**Dataset content:**
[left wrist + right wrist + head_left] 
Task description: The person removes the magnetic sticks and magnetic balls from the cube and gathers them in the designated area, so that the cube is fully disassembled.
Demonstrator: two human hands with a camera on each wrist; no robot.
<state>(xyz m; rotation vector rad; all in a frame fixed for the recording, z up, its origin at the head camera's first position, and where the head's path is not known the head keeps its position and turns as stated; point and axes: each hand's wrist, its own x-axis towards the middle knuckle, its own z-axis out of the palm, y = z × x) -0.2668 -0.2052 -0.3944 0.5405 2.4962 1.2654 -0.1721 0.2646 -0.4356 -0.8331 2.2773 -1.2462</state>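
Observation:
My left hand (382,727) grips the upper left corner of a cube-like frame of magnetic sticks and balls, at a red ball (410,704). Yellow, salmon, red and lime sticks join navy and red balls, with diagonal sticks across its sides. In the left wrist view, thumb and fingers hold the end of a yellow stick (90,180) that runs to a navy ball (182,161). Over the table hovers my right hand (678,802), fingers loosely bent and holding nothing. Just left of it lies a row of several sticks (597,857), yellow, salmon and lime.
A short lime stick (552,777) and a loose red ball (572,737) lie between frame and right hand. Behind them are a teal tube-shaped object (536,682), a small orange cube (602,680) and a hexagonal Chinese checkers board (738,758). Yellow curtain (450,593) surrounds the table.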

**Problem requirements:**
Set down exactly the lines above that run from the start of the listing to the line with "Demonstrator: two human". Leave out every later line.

**Response box:**
[left wrist + right wrist + head_left] 
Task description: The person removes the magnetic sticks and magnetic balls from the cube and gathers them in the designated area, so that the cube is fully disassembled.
Demonstrator: two human hands with a camera on each wrist; no robot.

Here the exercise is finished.